By Lisa Hartwig
Lisa is the mother of 3 gifted children and lives outside of San Francisco.
It’s the only fun part of the college application process: the college trip. It’s the chance for your child to dream before the harsh realities of test scores, class rank and GPAs hit. Best of all, parents are active participants. We get to be accomplices to the dream worlds our children are imagining.
Three years ago, I eagerly anticipated bonding with my oldest son on our whirlwind tour of 6 colleges in the east and one in the Midwest. I memorialized the trip with pictures of him scraping the snow off the windshield of our rented car, waking up with bed head and sampling cannoli in Boston. He was not amused. The defining moment of our trip happened during dinner midway into the week.
“I haven’t seen anyone in so long,” he said.
I not only wasn’t bonding with him, I wasn’t even someone.
I returned from the trip with a more realistic understanding of my place in his world. I could be the travel agent, chauffeur and advisor, but I did not have a place in his dreams. The trip was his opportunity to imagine a life without me. He had already gotten a head start imagining that world.
I tried to apply the lessons I learned from my oldest son to my middle son’s college trip. We would see one school a day (with the exception of a quick trip to New York City) and travel solely by public transportation. The pace and mode of transportation would reduce my stress and allow each of us to immerse ourselves in the experience of looking for a college – separately. For my son, that meant plugging himself into the sounds of Ingrid Michelson and Idina Menzel. For me, it was flipping the pages of The Gatekeepers: Inside the Admissions Process of a Premier College.

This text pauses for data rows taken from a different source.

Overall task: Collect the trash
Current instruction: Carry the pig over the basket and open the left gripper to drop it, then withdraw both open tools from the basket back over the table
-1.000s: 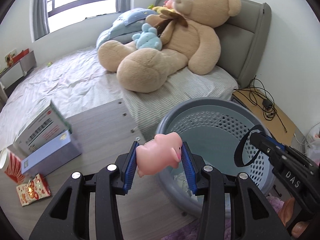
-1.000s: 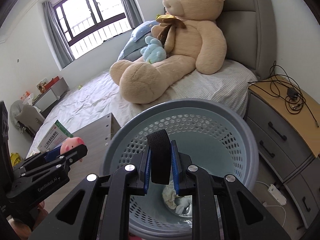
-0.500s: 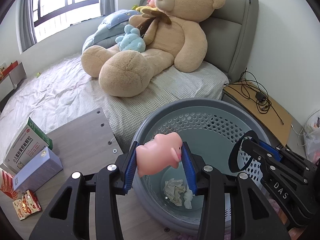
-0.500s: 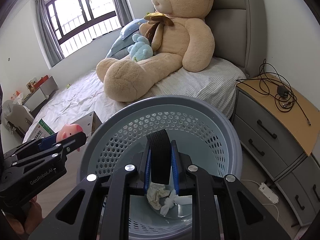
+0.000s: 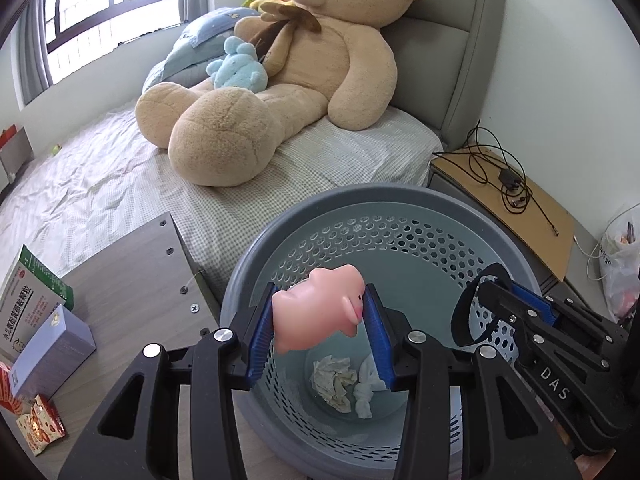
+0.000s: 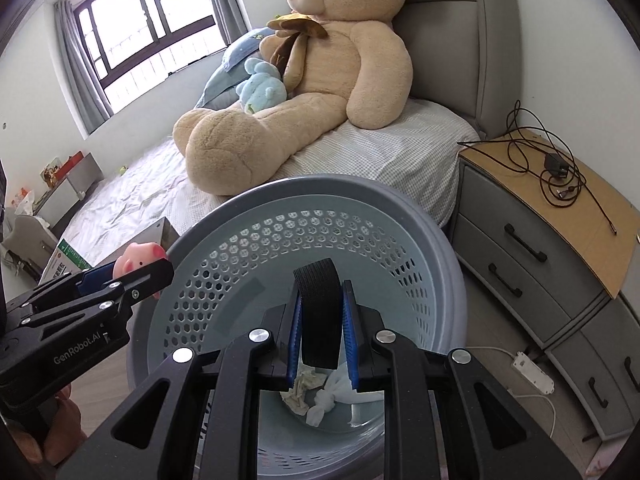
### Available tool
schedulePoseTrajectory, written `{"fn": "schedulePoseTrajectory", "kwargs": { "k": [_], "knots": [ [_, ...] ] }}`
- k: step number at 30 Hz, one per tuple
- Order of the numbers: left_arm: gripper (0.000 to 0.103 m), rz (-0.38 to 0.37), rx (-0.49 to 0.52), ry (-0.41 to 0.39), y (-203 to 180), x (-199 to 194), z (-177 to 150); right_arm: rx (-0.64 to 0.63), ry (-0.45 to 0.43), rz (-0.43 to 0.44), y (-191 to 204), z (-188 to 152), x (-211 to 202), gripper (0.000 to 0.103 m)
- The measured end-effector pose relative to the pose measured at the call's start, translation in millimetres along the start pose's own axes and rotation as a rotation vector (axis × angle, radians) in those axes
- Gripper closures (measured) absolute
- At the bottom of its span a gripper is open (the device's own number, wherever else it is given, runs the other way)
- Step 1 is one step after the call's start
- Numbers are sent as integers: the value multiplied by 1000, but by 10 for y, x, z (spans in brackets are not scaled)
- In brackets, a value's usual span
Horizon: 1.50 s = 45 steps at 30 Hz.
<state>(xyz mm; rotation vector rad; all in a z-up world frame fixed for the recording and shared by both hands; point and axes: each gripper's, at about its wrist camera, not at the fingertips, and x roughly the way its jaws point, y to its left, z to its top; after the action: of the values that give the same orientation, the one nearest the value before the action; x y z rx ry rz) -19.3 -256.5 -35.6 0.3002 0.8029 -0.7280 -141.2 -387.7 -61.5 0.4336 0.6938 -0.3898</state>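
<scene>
Room: bedroom, with a bed (image 5: pixel 120 168) beyond both tools and a large plush teddy bear (image 5: pixel 304 80) propped against the padded grey headboard.
Basket: round grey plastic basket (image 5: pixel 400 200), its wall pierced with small hexagonal holes, sits directly under both tools; likely the collection point, so both loads hang above its mouth.
Left gripper: left gripper (image 5: pixel 320 324) pinches a pink pig toy (image 5: pixel 316 316) between its 2 blue ribbed pads. The toy is smooth, glossy and rounded, and looks like soft rubber.
Right gripper: right gripper (image 6: pixel 320 320) is squeezed narrow on a black strap loop (image 6: pixel 318 312), a flat ribbed band that stands up in an arch between the pads.
Already inside: crumpled tissues (image 5: pixel 344 384) lie on the basket floor, below the pig toy.
Beside left gripper: wood-grain board (image 5: pixel 132 280) with cardboard boxes (image 5: pixel 32 320) on it, to the tool's left.
Beside right gripper: grey nightstand (image 6: pixel 552 240) with tangled black cables (image 6: pixel 548 168) on it, to the tool's right.
Judgement: both items appear ready to drop; release not yet made.
</scene>
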Motion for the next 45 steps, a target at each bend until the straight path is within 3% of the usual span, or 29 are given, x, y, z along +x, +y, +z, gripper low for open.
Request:
{"fn": "schedulePoseTrajectory", "kwargs": {
  "k": [5,6,8,9,10,14,45],
  "knots": [
    [60,-6,-6,15,8,34,-14,4,-1,1,-43,-4,4,85],
    [55,-2,-9,12,16,26,-13,3,0,1,-48,-5,4,83],
    [41,15,-18,1,43,2,-6,3,-12,1,-50,-5,-18,70],
    [39,29,-24,-9,57,-18,-3,5,-24,2,-55,-3,-37,54],
    [39,38,-27,-14,71,-37,5,9,-44,1,-60,-4,-72,44],
    [30,49,-53,-21,136,-70,13,21,-36,4,-68,-4,-67,44],
    [21,67,-68,-10,225,-172,-124,-1,-19,-11,18,4,-44,42]
  ]
}}
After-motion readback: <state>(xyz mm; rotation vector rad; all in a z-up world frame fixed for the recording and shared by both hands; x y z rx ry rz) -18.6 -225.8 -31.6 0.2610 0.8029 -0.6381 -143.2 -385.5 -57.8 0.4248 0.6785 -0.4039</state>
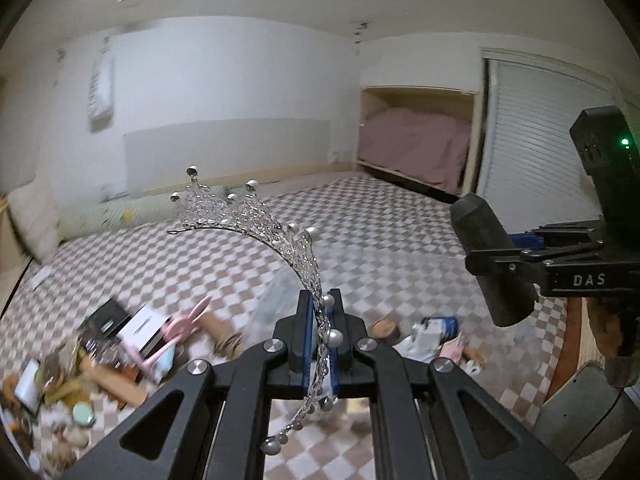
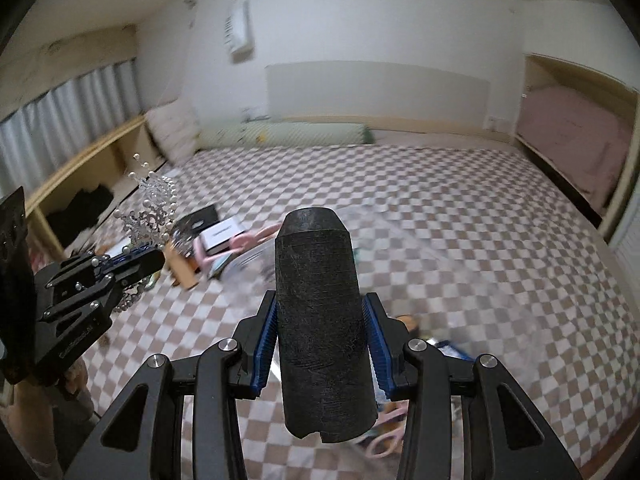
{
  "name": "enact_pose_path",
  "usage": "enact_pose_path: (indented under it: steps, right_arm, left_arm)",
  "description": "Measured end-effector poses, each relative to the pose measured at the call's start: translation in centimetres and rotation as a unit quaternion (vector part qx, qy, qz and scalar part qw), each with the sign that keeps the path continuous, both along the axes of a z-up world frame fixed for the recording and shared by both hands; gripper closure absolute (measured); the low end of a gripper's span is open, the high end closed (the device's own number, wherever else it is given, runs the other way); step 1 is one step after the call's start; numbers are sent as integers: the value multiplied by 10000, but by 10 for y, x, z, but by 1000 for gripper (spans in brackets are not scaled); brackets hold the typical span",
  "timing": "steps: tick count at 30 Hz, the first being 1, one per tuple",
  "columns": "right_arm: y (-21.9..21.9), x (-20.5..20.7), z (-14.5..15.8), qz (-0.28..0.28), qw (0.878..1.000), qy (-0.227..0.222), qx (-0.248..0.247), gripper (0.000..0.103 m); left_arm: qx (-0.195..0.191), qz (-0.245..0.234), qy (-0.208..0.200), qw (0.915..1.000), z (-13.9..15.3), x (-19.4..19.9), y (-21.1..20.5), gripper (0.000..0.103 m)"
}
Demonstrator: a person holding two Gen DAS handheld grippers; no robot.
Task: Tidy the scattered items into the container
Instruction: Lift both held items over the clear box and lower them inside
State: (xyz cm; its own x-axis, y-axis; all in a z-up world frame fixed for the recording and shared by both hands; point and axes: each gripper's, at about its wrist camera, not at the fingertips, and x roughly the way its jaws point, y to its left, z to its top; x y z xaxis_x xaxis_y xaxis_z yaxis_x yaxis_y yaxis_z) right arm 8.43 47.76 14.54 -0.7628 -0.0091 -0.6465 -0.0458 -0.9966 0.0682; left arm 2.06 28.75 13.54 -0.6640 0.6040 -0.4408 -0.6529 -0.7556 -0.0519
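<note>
A silver tiara (image 1: 248, 216) with pearls and clear beads rises out of my left gripper (image 1: 320, 316), whose blue pads are shut on its band. At the right edge of the left wrist view is my right gripper (image 1: 520, 258), shut on a black cylinder (image 1: 488, 256). In the right wrist view that black cylinder (image 2: 320, 320) stands between the blue pads of my right gripper (image 2: 320, 312). My left gripper (image 2: 132, 258) with the tiara (image 2: 154, 196) is at the left. Both are held well above a checkered blanket (image 2: 460, 220).
Scattered things lie low on the left: boxes (image 1: 136, 328), a pink rabbit-eared item (image 1: 184, 326) and small jars (image 1: 82, 414). More items (image 1: 432, 332) lie further right. A blurred translucent thing (image 1: 280, 300) sits between them. A bolster (image 2: 288, 136), a pillow (image 2: 172, 128) and a low shelf (image 2: 80, 168) border the blanket.
</note>
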Motion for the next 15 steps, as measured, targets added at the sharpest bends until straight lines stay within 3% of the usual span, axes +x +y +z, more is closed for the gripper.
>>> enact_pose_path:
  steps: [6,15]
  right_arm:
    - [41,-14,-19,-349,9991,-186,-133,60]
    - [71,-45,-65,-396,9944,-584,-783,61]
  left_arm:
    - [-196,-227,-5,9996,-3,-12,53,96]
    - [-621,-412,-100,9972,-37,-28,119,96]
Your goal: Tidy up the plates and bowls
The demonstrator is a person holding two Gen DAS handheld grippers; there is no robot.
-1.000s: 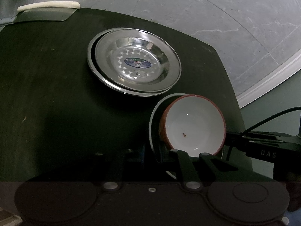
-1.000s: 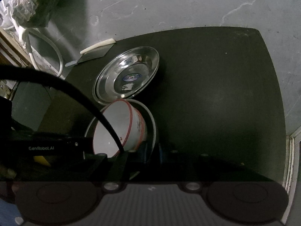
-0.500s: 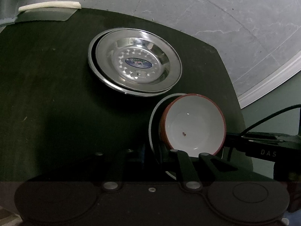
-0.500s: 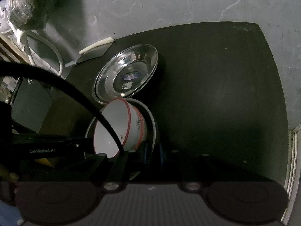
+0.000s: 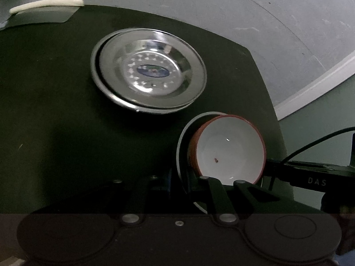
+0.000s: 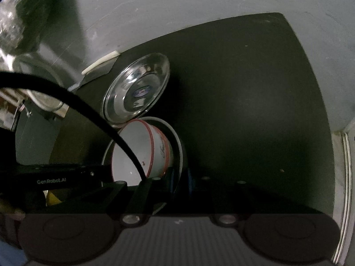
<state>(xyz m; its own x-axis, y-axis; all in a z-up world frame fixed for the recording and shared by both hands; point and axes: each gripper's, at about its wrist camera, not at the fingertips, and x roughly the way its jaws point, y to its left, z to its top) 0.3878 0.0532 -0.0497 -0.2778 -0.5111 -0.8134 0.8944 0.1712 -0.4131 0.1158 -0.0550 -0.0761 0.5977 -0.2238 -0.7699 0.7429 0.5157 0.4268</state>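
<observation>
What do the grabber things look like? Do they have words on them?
Both tongs are matte black. The right tongs carry pale "DAS" lettering and a thin black cable. The left tongs read "GenRobot.AI", with a thick black cable arching over.

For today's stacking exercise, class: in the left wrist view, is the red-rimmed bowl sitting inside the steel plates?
No. The red-rimmed bowl sits on a separate pale plate, apart from the stacked steel plates farther back on the dark table.
</observation>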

My son let me set the itinerary. We could only visit 6 or 7 schools, so I made the decision to tour schools of varying size located in suburban, urban and big city locations. This would allow me to gauge his interest in particular types of schools. One of the things they had in common is that they all had strong programs in his areas of interest: International Relations, Politics, Philosophy, Economics, Public Policy and Government. The other thing they had in common is that they are all spectacularly hard to get into. That last part wasn’t one of my criteria; it just turned out that way. Or, more accurately, I didn’t make an effort to balance safety, target and reach schools.
I was breaking the first rule of the college application process: manage your child’s expectations.
I wasn’t trying to communicate an unreasonably high level of expectations to my son, although it could certainly be seen that way. I was curious. Some group of researchers decided that these were the best schools in the country and lots of students appeared to agree with this conclusion. How else do you get such low acceptance rates? Besides, isn’t this an area where a gifted kid can dream big? After my husband and I had spent years finding outlets for his passions, was this really the time to tell our son that the admission odds are set against him and he should be more realistic? Without visiting these schools, they would just be names, spoken with reverence by his friends and their parents. He would not know if the fuss was justified until he experienced these mythical institutions, however superficially.
Luckily, the idea of attending an Ivy League college had already lost some of its luster by the time we left for the East Coast. My son had fallen in love two weeks earlier. The object of his affection is a liberal arts college in Southern California. The town, the campus, the classes and the flip flop wearing student body spoke to him. He now had the gold standard against which all other schools would be compared.
If my son felt pressured by my itinerary, he didn’t complain. In fact, he said that he would have been disappointed had I not taken him to these highly selective schools. He was not ready to inventory his shortcomings. He still wanted the chance to dream. So, bring it on Harvard. Let’s see if the tingly excitement brought on by an Ivy League name can compare to the warmth generated by the Southern California sun.